Du Yuhui, Guo Yating, Calhoun Vince D
School of Computer and Information Technology, Shanxi University, Taiyuan, China.
Tri-Institutional Center for Translational Research in Neuroimaging and Data Science (TReNDS), Georgia Institute of Technology, Georgia State University, Emory University, Atlanta, GA, United States.
Front Aging Neurosci. 2023 May 18;15:1159054. doi: 10.3389/fnagi.2023.1159054. eCollection 2023.
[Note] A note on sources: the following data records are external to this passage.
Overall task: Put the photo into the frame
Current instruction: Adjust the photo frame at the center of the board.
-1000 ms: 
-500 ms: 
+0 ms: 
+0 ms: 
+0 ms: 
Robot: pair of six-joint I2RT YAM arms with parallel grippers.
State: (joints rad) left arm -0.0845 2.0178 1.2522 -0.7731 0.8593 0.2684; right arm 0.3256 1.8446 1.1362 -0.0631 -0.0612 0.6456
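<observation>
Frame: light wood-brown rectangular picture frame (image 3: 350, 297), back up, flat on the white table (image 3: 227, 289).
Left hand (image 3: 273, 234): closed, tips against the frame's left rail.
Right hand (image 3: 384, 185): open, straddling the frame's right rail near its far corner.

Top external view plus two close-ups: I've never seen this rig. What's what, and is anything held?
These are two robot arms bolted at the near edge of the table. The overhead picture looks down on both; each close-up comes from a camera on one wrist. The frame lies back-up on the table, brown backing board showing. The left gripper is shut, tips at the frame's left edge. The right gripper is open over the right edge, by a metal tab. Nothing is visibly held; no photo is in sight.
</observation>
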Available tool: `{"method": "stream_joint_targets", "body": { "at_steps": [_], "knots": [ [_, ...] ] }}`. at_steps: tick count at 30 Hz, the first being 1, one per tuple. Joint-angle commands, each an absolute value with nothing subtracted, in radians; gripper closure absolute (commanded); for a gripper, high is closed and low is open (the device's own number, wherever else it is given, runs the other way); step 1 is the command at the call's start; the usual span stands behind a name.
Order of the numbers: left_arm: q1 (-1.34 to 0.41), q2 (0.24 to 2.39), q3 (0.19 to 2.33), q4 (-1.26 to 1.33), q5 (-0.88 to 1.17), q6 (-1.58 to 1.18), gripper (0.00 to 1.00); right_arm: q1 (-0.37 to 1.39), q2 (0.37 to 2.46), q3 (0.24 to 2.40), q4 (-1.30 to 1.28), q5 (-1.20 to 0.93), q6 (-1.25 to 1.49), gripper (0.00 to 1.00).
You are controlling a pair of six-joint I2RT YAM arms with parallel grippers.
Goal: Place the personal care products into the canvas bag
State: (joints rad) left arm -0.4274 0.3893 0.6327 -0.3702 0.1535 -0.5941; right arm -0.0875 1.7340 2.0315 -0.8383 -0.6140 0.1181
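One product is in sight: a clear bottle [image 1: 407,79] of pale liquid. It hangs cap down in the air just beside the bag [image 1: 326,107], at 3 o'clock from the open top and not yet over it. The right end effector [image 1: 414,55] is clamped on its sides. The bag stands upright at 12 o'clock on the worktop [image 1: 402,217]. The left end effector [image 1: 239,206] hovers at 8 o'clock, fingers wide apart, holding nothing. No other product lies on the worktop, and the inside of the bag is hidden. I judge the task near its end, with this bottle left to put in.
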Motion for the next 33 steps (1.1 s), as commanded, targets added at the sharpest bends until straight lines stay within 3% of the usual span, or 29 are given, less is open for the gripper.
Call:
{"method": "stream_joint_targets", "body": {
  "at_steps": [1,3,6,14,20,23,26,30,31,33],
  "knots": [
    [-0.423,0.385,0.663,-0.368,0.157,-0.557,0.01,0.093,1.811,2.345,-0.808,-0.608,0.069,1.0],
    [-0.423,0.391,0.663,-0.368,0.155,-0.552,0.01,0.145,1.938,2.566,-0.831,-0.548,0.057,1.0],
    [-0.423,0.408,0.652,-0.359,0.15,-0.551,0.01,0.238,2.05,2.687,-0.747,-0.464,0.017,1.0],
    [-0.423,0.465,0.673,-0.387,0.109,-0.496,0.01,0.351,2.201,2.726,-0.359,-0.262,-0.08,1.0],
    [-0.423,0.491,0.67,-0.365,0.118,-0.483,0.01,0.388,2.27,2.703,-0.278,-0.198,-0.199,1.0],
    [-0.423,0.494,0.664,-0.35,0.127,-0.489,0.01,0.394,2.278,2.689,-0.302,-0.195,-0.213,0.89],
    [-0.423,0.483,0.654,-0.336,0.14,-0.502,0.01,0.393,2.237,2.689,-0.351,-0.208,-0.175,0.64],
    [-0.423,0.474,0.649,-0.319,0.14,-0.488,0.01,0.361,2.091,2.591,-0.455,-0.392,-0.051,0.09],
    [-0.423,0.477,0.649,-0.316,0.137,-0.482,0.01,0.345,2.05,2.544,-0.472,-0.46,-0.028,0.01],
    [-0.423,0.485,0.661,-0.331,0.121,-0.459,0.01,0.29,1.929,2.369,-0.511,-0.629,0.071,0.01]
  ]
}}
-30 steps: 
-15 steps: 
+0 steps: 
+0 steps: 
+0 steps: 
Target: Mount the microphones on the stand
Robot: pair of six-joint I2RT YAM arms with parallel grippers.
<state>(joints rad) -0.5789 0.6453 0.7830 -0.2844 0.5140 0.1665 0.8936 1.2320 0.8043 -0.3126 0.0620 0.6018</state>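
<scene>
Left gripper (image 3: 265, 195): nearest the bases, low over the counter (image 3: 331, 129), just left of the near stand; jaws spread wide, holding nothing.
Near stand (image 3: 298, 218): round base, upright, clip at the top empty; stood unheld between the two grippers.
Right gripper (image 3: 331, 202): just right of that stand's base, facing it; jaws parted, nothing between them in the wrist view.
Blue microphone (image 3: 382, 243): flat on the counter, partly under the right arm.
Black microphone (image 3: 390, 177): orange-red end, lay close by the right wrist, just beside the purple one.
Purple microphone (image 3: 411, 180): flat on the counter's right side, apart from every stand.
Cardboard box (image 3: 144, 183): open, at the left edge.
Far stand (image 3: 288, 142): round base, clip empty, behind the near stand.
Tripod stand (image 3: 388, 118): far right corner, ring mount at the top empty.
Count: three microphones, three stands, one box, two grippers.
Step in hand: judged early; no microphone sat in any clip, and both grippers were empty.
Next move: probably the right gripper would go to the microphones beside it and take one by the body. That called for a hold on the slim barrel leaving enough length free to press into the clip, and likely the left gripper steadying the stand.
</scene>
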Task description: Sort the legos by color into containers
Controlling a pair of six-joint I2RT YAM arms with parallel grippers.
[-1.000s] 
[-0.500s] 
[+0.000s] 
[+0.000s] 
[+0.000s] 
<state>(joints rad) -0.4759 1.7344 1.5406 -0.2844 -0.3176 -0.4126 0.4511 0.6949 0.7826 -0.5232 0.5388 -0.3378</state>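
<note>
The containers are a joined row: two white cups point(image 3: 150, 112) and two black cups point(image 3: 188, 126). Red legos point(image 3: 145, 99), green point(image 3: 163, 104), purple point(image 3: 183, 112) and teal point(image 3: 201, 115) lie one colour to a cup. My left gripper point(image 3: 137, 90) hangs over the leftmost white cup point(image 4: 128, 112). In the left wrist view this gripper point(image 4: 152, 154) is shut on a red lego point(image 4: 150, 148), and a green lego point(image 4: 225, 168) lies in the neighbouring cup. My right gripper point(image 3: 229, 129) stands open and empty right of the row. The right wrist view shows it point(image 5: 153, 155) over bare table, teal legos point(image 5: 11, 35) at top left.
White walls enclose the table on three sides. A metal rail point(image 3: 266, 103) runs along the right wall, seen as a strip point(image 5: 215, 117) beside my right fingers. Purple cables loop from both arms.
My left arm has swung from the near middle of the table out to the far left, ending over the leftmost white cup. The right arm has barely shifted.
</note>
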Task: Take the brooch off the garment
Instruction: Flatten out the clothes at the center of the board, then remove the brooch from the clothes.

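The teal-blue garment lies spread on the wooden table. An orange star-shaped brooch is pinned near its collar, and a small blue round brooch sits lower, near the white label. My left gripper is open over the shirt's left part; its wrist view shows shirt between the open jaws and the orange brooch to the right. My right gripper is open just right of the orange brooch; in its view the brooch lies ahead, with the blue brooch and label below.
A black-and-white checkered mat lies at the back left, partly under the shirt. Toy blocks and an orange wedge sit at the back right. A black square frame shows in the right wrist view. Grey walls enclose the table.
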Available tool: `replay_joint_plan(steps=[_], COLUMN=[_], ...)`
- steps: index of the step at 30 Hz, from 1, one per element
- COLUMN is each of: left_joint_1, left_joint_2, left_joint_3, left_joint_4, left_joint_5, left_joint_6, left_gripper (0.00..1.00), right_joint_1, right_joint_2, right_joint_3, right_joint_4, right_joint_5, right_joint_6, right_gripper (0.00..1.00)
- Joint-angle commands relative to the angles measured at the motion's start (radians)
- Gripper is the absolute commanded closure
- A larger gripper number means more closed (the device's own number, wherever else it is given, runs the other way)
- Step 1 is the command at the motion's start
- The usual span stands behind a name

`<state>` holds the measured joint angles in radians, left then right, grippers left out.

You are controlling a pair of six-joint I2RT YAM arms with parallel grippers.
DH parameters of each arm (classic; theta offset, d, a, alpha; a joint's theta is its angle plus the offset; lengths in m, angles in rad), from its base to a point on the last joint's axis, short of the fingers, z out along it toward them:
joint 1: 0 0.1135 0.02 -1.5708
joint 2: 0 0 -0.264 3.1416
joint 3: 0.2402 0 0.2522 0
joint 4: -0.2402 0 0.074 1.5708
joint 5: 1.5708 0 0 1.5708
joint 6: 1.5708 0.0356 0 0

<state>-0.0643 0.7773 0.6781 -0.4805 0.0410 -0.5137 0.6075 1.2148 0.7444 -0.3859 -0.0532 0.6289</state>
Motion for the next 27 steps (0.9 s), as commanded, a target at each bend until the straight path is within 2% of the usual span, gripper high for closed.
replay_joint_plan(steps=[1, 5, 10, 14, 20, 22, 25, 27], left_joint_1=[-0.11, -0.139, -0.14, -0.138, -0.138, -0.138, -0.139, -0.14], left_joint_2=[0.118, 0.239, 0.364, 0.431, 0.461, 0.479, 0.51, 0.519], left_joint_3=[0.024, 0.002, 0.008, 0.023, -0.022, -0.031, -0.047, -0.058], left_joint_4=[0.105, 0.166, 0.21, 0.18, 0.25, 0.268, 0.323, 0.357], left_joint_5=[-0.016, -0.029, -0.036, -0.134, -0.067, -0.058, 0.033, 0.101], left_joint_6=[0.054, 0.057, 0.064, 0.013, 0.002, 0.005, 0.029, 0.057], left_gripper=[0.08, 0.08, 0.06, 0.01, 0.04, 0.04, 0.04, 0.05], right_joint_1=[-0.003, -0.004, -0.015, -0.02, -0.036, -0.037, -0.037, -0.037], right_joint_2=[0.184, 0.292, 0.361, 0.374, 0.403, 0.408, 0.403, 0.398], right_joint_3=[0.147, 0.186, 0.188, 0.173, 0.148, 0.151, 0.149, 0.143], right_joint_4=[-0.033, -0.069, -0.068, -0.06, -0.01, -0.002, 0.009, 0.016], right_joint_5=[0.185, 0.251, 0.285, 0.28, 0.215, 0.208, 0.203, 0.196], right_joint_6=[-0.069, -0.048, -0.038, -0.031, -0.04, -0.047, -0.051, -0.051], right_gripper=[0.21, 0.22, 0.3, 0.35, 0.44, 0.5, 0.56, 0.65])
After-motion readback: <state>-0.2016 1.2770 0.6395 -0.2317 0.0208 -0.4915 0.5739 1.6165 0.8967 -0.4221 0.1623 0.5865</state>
Numerous studies have shown that aging has important effects on specific functional networks of the brain and leads to brain functional connectivity decline. However, no studies have addressed the effect of aging at the whole-brain level by studying both brain functional networks (i.e., within-network connectivity) and their interaction (i.e., between-network connectivity) as well as their joint changes.
In this work, based on a large sample size of neuroimaging data including 6300 healthy adults aged between 49 and 73 years from the UK Biobank project, we first use our previously proposed priori-driven independent component analysis (ICA) method, called NeuroMark, to extract the whole-brain functional networks (FNs) and the functional network connectivity (FNC) matrix. Next, we perform a two-level statistical analysis method to identify robust aging-related changes in FNs and FNCs, respectively. Finally, we propose a combined approach to explore the synergistic and paradoxical changes between FNs and FNCs.
Results showed that the enhanced FNCs mainly occur between different functional domains, involving the default mode and cognitive control networks, while the reduced FNCs come from not only between different domains but also within the same domain, primarily relating to the visual network, cognitive control network, and cerebellum. Aging also greatly affects the connectivity within FNs, and the increased within-network connectivity along with aging are mainly within the sensorimotor network, while the decreased within-network connectivity significantly involves the default mode network. More importantly, many significant joint changes between FNs and FNCs involve default mode and sub-cortical networks. Furthermore, most synergistic changes are present between the FNCs with reduced amplitude and their linked FNs, and most paradoxical changes are present in the FNCs with enhanced amplitude and their linked FNs.
In summary, our study emphasizes the diversity of brain aging and provides new evidence via novel exploratory perspectives for non-pathological aging of the whole brain.
众多研究表明,衰老对大脑特定功能网络有重要影响,并导致脑功能连接性下降。然而,尚无研究通过同时研究脑功能网络(即网络内连接性)及其相互作用(即网络间连接性)以及它们的联合变化,来探讨衰老在全脑水平上的影响。
在这项工作中,基于来自英国生物银行项目的6300名年龄在49至73岁之间的健康成年人的大量神经影像数据样本,我们首先使用我们先前提出的先验驱动独立成分分析(ICA)方法,即NeuroMark,来提取全脑功能网络(FNs)和功能网络连接性(FNC)矩阵。接下来,我们执行一种两级统计分析方法,分别识别FNs和FNCs中与衰老相关的稳健变化。最后,我们提出一种综合方法来探索FNs和FNCs之间的协同和矛盾变化。
结果表明,增强的FNCs主要发生在不同功能域之间,涉及默认模式和认知控制网络,而减少的FNCs不仅来自不同域之间,也来自同一域内,主要与视觉网络、认知控制网络和小脑有关。衰老也极大地影响FNs内的连接性,随着衰老增加的网络内连接性主要在感觉运动网络内,而减少的网络内连接性显著涉及默认模式网络。更重要的是,FNs和FNCs之间许多显著的联合变化涉及默认模式和皮层下网络。此外,大多数协同变化出现在幅度降低的FNCs与其相连的FNs之间,而大多数矛盾变化出现在幅度增强的FNCs与其相连的FNs之间。
总之,我们的研究强调了脑衰老的多样性,并通过新颖的探索性视角为全脑的非病理性衰老提供了新证据。